Заставь меня остановиться | страница 23



Все, это точно не галлюцинация. Я в доме у этого. Как так? Мне надо домой. Срочно. Пытаюсь подняться.

— Куда собралась?

— Домой.

— Обязательно поползешь после того, как заменишь мне постель и уберешь следы своих преступлений, — громко произносит Лукьянов, переворачивая меня на бок.

И только звук расстегиваемой молнии на платье немного приводит меня в чувство. А когда с меня стягивают само платье — и подавно. Однако что-либо сказать у меня не получается. Язык словно к небу прирос. И глаза открыть не получается. Чувствую, как меня подхватывают на руки. Сердце барабанит как ненормальное весь путь не пойми куда. И только, когда меня усадили на что-то твердое и на меня полилась вода, я осознала куда он меня принес….

Глава 7

Дико холодно. Так холодно, что меня начинает колотить. Снова мама открыла мне окно на ночь. Все ей мало свежего воздуха. Ну вот зачем? Пытаюсь нащупать руками одеяло, но ничего не выходит. Руки как будто не мои. Я их не чувствую. Они словно ватные. Блин, неужели я опять отлежала ладони? Обе?! От отчаяния хочется выть. Что, собственно, я и делаю, судя по раздающемуся звуку. Хлопок двери и я облегченно выдыхаю — мама.

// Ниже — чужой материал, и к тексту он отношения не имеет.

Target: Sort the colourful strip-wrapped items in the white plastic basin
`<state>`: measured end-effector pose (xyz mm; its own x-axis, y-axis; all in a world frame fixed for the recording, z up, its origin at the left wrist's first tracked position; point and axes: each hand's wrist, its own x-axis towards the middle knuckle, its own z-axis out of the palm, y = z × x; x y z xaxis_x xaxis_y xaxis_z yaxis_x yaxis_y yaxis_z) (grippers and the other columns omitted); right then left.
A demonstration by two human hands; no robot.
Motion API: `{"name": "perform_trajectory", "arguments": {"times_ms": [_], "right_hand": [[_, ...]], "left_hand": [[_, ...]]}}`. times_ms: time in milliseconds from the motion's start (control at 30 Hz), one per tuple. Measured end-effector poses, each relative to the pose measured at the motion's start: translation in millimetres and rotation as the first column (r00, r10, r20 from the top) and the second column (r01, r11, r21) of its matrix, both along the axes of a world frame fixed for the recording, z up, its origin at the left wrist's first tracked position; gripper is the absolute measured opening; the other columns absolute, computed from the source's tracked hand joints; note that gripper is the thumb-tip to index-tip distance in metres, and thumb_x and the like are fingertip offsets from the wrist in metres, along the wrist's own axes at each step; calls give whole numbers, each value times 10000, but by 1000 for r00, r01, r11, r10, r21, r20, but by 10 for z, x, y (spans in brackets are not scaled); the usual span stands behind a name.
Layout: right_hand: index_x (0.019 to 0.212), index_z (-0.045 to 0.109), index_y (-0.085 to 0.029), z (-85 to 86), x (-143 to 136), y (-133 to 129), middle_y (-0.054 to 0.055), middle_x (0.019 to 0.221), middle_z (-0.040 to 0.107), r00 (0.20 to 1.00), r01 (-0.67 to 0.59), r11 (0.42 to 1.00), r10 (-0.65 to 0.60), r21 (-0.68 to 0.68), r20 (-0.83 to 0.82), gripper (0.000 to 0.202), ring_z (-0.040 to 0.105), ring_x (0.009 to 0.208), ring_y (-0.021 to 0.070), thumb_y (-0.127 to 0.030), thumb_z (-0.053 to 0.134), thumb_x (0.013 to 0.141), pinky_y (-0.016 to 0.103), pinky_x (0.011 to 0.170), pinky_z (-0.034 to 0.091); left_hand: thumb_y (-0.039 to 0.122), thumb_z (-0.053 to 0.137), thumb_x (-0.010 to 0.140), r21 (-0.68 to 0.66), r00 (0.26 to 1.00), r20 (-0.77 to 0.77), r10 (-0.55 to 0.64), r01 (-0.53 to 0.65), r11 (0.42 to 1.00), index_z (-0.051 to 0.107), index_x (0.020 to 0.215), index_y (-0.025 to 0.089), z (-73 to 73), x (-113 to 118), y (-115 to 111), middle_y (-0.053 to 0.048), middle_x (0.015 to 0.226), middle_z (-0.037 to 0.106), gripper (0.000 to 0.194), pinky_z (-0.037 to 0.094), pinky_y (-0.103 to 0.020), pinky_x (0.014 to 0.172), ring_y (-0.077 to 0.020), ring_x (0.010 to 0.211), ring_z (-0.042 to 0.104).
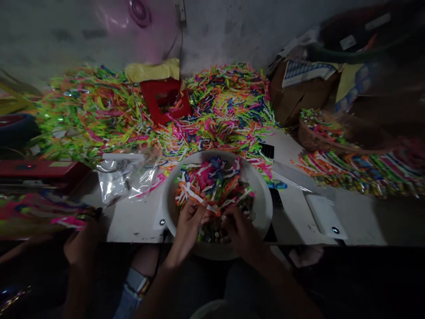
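Note:
A white basin (168, 199) stands at the table's front edge, holding colourful rubbery plastic strips and, nearer me, small darker pieces too dim to name. Over it, my left hand (190, 223) is closed, thumb and fingertips pinching a white plastic strip (194, 193) that slants across the pile. Close to its right, my right hand (238, 228) has its fingers bent together low in the basin, by a small pale bit. What those fingers hold, if anything, is too small and dark to make out.
Heaped strips (96, 106) cover the table's back, around a red frame-like box (166, 99). At left, a co-worker's hand (83, 241) handles strips beside a red machine (43, 175). Clear plastic bags (116, 179), a white power bank-like block (325, 217) and a brown basket (318, 139) flank the basin.

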<state>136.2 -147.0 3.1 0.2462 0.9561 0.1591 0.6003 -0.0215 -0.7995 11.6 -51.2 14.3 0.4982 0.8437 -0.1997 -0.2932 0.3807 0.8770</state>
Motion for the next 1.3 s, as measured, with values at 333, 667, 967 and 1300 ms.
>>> {"name": "perform_trajectory", "arguments": {"times_ms": [333, 667, 967, 1300], "right_hand": [[887, 417, -209, -21, -31, -9, 0, 721, 570, 974, 122, 992, -126, -34, -190, 169, 579, 666, 140, -326, 521, 823, 223, 577, 441], [936, 408, -220, 88, -166, -43, -5, 807, 542, 914, 15, 999, -32, -46, -404, 177, 554, 696, 112, -228, 524, 802, 212, 611, 439], [941, 446, -206, 152, -236, 18, -5, 737, 598, 733, 137, 986, -166, -95, -659, 284, 575, 618, 115, -360, 608, 765, 193, 527, 433], [912, 511, -198, 62, -235, -4, -23, 714, 536, 759, 162, 985, -161, -57, -631, 234, 525, 592, 88, -289, 628, 731, 172, 507, 404]], "left_hand": [[355, 584, 771, 61, 995, -96, -35, 41, 997, 430, 1138, 222, 56, 11, -25, -28, 887, 657, 419, 432, -196, 525, -107, 585, 583], [366, 524, 814, 231, 958, -279, -67, 135, 964, 589, 884, 157, 35, -24, -34, 4, 761, 612, 230, 412, -190, 656, -107, 709, 546], [347, 554, 791, 226, 931, -290, -224, 294, 929, 604, 1061, 155, 89, -45, -19, -67, 1040, 636, 335, 402, -288, 877, -200, 993, 551], [460, 526, 784, 66, 972, -218, -91, 108, 992, 639, 996, 151, 26, -34, 15, -55, 914, 663, 391, 442, -268, 790, -182, 870, 585]]}}
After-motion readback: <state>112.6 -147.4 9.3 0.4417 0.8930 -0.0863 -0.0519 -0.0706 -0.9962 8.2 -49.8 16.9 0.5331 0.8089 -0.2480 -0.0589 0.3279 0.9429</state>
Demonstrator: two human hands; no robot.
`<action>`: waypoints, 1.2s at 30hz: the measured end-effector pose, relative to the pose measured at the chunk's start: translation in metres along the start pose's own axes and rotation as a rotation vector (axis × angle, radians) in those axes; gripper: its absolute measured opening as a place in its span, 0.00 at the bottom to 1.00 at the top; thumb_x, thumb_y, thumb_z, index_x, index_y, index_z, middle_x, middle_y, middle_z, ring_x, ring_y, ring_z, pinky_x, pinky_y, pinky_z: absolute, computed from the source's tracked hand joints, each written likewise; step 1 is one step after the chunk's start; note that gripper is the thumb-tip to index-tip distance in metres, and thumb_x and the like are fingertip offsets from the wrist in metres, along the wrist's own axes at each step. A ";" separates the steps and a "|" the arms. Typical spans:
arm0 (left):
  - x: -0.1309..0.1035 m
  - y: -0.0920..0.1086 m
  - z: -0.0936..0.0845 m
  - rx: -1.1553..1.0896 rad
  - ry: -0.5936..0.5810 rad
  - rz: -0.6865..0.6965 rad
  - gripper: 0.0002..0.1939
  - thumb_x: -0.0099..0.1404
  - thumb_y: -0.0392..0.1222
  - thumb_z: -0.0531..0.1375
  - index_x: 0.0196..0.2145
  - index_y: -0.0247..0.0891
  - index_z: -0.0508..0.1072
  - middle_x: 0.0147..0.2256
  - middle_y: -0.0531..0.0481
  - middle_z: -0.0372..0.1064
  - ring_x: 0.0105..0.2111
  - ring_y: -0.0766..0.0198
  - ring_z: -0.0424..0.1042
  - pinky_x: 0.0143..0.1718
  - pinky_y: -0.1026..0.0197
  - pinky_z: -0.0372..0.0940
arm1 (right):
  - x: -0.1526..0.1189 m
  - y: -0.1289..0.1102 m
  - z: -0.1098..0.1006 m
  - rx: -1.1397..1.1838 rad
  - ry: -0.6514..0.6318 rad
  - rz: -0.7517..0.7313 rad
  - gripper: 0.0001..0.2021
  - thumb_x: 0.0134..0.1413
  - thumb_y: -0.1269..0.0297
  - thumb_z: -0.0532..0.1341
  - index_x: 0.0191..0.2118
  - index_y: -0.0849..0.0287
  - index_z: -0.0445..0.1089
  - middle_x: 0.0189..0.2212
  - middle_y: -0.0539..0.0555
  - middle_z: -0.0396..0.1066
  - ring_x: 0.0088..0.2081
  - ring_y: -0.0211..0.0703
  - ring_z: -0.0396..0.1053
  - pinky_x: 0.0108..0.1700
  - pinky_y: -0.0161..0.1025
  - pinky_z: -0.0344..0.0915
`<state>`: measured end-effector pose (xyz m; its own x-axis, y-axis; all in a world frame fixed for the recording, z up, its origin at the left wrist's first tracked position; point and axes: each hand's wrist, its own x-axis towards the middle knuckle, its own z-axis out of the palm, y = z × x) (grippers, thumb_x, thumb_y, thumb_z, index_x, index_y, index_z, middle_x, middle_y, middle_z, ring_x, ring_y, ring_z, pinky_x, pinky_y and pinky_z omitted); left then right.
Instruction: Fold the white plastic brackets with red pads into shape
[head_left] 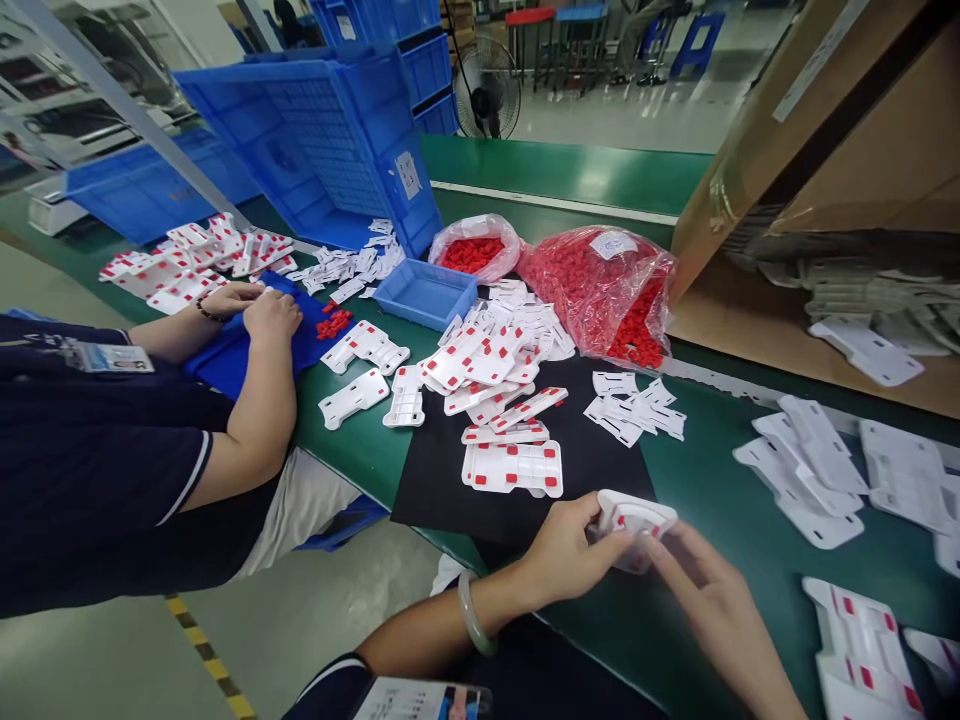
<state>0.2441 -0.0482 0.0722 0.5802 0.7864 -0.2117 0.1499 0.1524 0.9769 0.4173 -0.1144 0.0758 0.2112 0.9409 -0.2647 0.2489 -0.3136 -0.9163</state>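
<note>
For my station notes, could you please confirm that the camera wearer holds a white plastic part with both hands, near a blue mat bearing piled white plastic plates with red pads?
The head view shows a black mat under the white plates, not blue; left hand and right hand do hold the white plastic part.

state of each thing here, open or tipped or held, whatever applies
White plastic part, tilted, held by left hand and right hand
Small plastic bag, open, red pieces showing
Large plastic bag, bulging with red pieces
Small blue tray, upright, open-topped
Large blue crate, tipped over
Cardboard box, open
Fan, running or not unclear
</note>
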 end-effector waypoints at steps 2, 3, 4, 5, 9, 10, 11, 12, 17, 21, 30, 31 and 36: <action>0.000 0.005 -0.007 0.202 0.013 0.020 0.13 0.67 0.46 0.56 0.41 0.32 0.71 0.33 0.48 0.72 0.31 0.65 0.69 0.32 0.65 0.63 | -0.004 0.000 -0.001 -0.142 0.070 -0.109 0.22 0.57 0.51 0.59 0.54 0.57 0.63 0.53 0.57 0.67 0.52 0.46 0.68 0.52 0.37 0.68; 0.000 0.009 -0.011 0.306 -0.004 0.049 0.12 0.67 0.46 0.56 0.38 0.32 0.70 0.30 0.49 0.70 0.28 0.66 0.67 0.29 0.66 0.60 | -0.005 -0.001 -0.004 -0.236 0.095 -0.174 0.22 0.58 0.52 0.58 0.56 0.54 0.62 0.55 0.56 0.65 0.54 0.45 0.67 0.53 0.37 0.67; -0.001 0.012 -0.015 0.403 -0.032 0.080 0.12 0.67 0.46 0.56 0.36 0.32 0.69 0.28 0.50 0.69 0.27 0.66 0.66 0.28 0.65 0.59 | -0.006 -0.003 -0.006 -0.329 0.095 -0.242 0.22 0.60 0.53 0.57 0.57 0.52 0.61 0.56 0.54 0.65 0.56 0.44 0.65 0.54 0.37 0.66; -0.001 0.016 -0.018 0.488 -0.063 0.118 0.12 0.67 0.45 0.56 0.35 0.32 0.68 0.28 0.50 0.68 0.27 0.65 0.66 0.28 0.65 0.58 | -0.006 -0.006 -0.009 -0.416 0.068 -0.306 0.20 0.61 0.55 0.56 0.58 0.50 0.61 0.56 0.53 0.65 0.56 0.43 0.65 0.54 0.36 0.66; -0.005 0.027 -0.022 0.668 -0.158 0.256 0.11 0.69 0.44 0.53 0.43 0.34 0.69 0.35 0.46 0.71 0.35 0.60 0.70 0.37 0.62 0.62 | -0.007 -0.020 -0.013 -0.582 -0.019 -0.484 0.15 0.63 0.59 0.54 0.54 0.49 0.65 0.49 0.51 0.71 0.48 0.40 0.71 0.45 0.31 0.70; -0.006 0.028 -0.022 0.669 -0.149 0.273 0.13 0.69 0.45 0.53 0.46 0.34 0.68 0.38 0.45 0.71 0.37 0.59 0.70 0.40 0.61 0.63 | -0.008 -0.022 -0.012 -0.582 -0.013 -0.489 0.14 0.63 0.59 0.54 0.53 0.49 0.66 0.47 0.52 0.72 0.46 0.40 0.72 0.42 0.30 0.70; -0.007 0.028 -0.022 0.654 -0.133 0.286 0.15 0.70 0.46 0.53 0.49 0.35 0.68 0.40 0.45 0.71 0.39 0.58 0.71 0.42 0.61 0.63 | -0.009 -0.024 -0.012 -0.579 -0.003 -0.483 0.13 0.63 0.58 0.54 0.51 0.50 0.67 0.45 0.52 0.73 0.43 0.40 0.73 0.38 0.30 0.71; -0.008 0.028 -0.022 0.632 -0.112 0.296 0.16 0.70 0.47 0.54 0.50 0.36 0.68 0.41 0.45 0.72 0.40 0.59 0.71 0.43 0.61 0.63 | -0.010 -0.025 -0.011 -0.575 0.011 -0.472 0.11 0.63 0.57 0.54 0.48 0.51 0.67 0.43 0.52 0.73 0.40 0.40 0.74 0.35 0.29 0.71; -0.010 0.028 -0.020 0.625 -0.094 0.348 0.13 0.71 0.41 0.52 0.48 0.35 0.71 0.38 0.47 0.72 0.37 0.63 0.70 0.40 0.64 0.63 | -0.014 -0.021 -0.012 -0.620 0.033 -0.455 0.11 0.63 0.56 0.53 0.47 0.52 0.66 0.39 0.51 0.74 0.33 0.37 0.75 0.27 0.26 0.68; -0.008 0.028 -0.015 0.733 -0.126 0.405 0.13 0.72 0.40 0.49 0.48 0.33 0.69 0.38 0.45 0.72 0.37 0.62 0.70 0.41 0.63 0.63 | -0.013 -0.020 -0.014 -0.654 0.036 -0.520 0.12 0.64 0.58 0.52 0.50 0.52 0.64 0.40 0.50 0.75 0.38 0.38 0.75 0.38 0.27 0.70; -0.003 0.014 0.007 0.928 -0.075 0.439 0.11 0.70 0.39 0.49 0.39 0.33 0.69 0.31 0.48 0.69 0.31 0.62 0.68 0.34 0.61 0.61 | -0.021 0.001 -0.013 -0.514 0.076 -0.232 0.13 0.61 0.52 0.53 0.44 0.53 0.67 0.37 0.53 0.75 0.32 0.40 0.74 0.24 0.29 0.68; 0.000 0.013 0.009 0.935 -0.071 0.435 0.11 0.70 0.40 0.49 0.40 0.33 0.69 0.31 0.48 0.69 0.31 0.62 0.68 0.34 0.60 0.61 | -0.020 0.004 -0.015 -0.495 0.080 -0.199 0.14 0.61 0.52 0.54 0.44 0.54 0.68 0.38 0.53 0.75 0.33 0.41 0.75 0.24 0.29 0.68; 0.004 0.015 0.008 0.762 -0.052 0.368 0.12 0.69 0.42 0.52 0.44 0.35 0.71 0.36 0.47 0.73 0.35 0.60 0.71 0.41 0.60 0.65 | -0.003 0.013 -0.025 -0.217 -0.034 -0.099 0.17 0.56 0.51 0.59 0.46 0.56 0.70 0.45 0.56 0.74 0.44 0.46 0.73 0.41 0.34 0.72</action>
<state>0.2546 -0.0477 0.0857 0.7313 0.6752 0.0966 0.4316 -0.5678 0.7009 0.4434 -0.1250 0.0719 0.1450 0.9709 -0.1904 0.4648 -0.2367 -0.8532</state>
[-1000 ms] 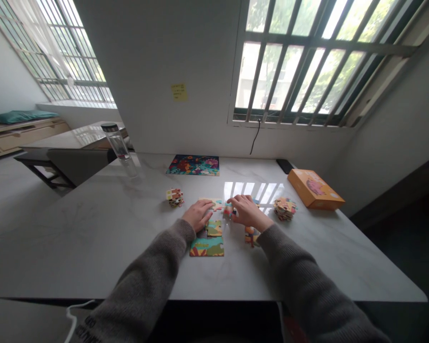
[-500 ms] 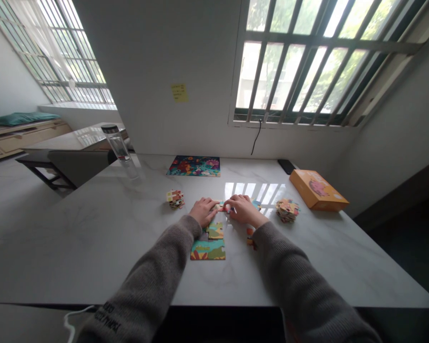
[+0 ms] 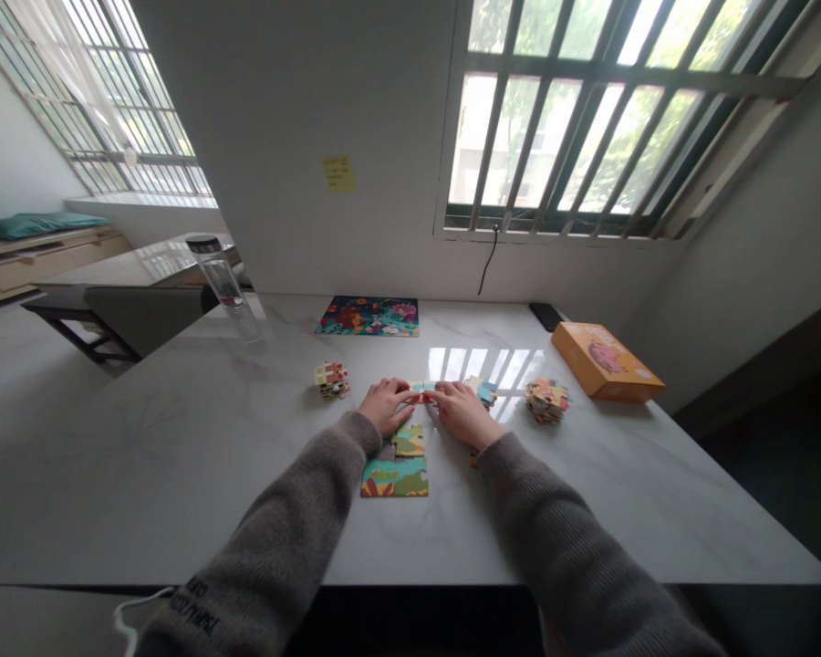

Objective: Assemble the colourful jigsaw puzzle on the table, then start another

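Joined green and teal puzzle pieces (image 3: 395,476) lie flat before me on the white table. At their upper part, my left hand (image 3: 387,405) rests with fingers pressed on a small puzzle piece (image 3: 422,392). My right hand (image 3: 462,411) meets it from the other side, thumb and finger on the same small piece, and the fingertips nearly touch. The hands hide part of the pieces beneath. Just beyond my right hand lie loose blue and cream pieces (image 3: 483,391). One stack of pieces (image 3: 332,379) stands to the left, another stack (image 3: 547,400) to the right.
An orange box (image 3: 606,360) and a black phone (image 3: 545,317) lie at the back right of the table (image 3: 178,456). A colourful picture sheet (image 3: 369,316) lies by the wall. A glass bottle (image 3: 217,274) stands at the back left.
My right hand has moved slightly left and closer to my left hand, onto the small piece. More of the loose blue and cream pieces shows. The view has shifted a little.
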`<state>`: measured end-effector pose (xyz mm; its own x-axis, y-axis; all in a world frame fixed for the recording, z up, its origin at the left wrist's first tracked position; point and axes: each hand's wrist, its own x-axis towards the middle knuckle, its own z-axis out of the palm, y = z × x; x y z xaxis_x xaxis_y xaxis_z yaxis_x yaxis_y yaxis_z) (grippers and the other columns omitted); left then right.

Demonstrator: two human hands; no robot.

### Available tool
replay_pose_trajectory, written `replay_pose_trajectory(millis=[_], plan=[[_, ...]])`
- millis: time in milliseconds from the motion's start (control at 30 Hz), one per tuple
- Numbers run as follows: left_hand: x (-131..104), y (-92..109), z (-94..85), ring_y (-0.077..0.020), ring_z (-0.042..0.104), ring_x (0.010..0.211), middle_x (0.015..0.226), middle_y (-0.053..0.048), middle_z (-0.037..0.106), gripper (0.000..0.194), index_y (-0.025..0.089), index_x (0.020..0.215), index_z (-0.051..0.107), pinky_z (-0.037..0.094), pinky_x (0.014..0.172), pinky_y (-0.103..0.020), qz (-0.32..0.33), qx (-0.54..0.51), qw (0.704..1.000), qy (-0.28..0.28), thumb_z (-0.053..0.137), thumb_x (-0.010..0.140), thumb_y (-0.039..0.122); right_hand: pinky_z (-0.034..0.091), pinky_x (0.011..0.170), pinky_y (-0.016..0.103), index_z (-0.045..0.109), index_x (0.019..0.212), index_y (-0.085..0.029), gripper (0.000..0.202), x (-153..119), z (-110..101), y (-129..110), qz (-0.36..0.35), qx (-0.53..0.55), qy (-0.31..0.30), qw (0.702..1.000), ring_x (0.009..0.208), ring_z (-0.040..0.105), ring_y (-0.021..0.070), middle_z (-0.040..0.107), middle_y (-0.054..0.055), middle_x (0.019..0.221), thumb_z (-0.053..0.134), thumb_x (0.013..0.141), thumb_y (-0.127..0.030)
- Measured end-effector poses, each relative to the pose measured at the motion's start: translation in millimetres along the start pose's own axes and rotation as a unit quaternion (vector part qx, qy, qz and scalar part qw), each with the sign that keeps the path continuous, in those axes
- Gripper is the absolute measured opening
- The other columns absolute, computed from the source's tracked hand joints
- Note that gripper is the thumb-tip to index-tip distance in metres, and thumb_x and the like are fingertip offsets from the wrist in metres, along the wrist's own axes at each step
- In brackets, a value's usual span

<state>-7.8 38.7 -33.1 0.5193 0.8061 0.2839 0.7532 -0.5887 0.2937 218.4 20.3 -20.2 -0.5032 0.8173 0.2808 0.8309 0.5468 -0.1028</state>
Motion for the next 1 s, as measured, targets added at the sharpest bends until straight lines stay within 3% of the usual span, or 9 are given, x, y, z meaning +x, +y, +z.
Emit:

— Мам, закрой окно. Холодддно.

Последняя попытка натянуть на себя непослушными руками одеяло заканчивается тем, что я выхожу из полудрема, но… от ударов по щекам. Не сказать, что удары болезненные, но отрезвляющие. Такие, что я моментально открываю глаза. Что за чертовщина?

— Оставь мою мочалку в покое. И я, к счастью, не твоя мама, у которой тяжелые последствия после болезни Лайма.

— Какую мочалку? Это мое одеяло, — охрипшим, совершенно незнакомым мне голосом произношу я, пытаясь сфокусировать взгляд на…на…Лукьянове. Несмотря на головокружение, озноб и раздражающую воду, которая льется на меня из душевой лейки, недавние события врезаются в мое сознание. Боже, какой позор. Ужас. Я у него дома. Изгадила всю кровать, а сейчас сижу на бортике ванной кое-как облокотившись спиной о холодный кафель, полуголая и совершенно без сил.

— Выключите воду. Мне очень холодддно.

Воду Лукьянов, как ни странно, выключает и подает мне бутылку.

— Пей. До дна.

— Я не хочу. Мне холодддно. Дайте одеяло.

— Я сказал пей. До дна. Залпом. Иначе волью все сам. Только потом на твоих щеках будут синяки, что никакой пудрой не замажешь.

— Я не пользуюсь пудрой.

— Заткнись и пей, — зло бросает он.

— Не могу. Руки. Я их не чувствую. Может меня парализовало?

— Тогда будешь на пару с мамой лежать. Она после болезни Лайма, ты после отравления не пойми чем.